Ma dialetticamente dal male, si fa per dire, della sazietà dei dejà vu può nascere un bene, anche questo si fa per dire. Il bene di costringere alcuni di noi a ripensare la questione femminile e femminista, al netto di cene per sole donne. E uso il pronome “alcuni” in senso proprio: anche uomini, perché no.
Il primo dato su cui riflettere è che risulta evidente che di femminismo al singolare non si può parlare. Esistono due concezioni che si confrontano e non coincidono: quella del femminismo, spesso ideologicamente collegato al marxismo e più in generale alla questione sociale, e quella di matrice anglosassone ed apparentemente A-ideologica.
Insisto sull’avverbio “apparentemente”. In realtà questa concezione della donna è figlia di un mondo che oggi si definisce giustamente unipolare, in cui si è donne e si deve esserlo adottando i valori (o disvalori) tipici del modello occidentale ed americano.
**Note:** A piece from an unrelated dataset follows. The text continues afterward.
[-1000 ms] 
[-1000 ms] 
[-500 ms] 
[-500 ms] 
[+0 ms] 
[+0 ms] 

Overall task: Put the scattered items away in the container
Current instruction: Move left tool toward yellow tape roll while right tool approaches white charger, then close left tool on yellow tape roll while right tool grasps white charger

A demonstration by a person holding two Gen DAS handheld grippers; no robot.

La donna con le palle, in tailleur di taglio maschile, che si incazza se non declini al femminile i sostantivi o gli aggettivi che le competono, che si offende se le prospetti una vita da donna sfigata, in famiglia, che vede in ogni gesto galante o in ogni complimento da parte di un uomo un’offesa mortale al suo ego di femmina in carriera. Senza parlare della libertà sessuale, che rivendica, sbandiera, difende per lei, i gay, i trans, i bisex. Che tra l’altro sanno benissimo lottare da soli.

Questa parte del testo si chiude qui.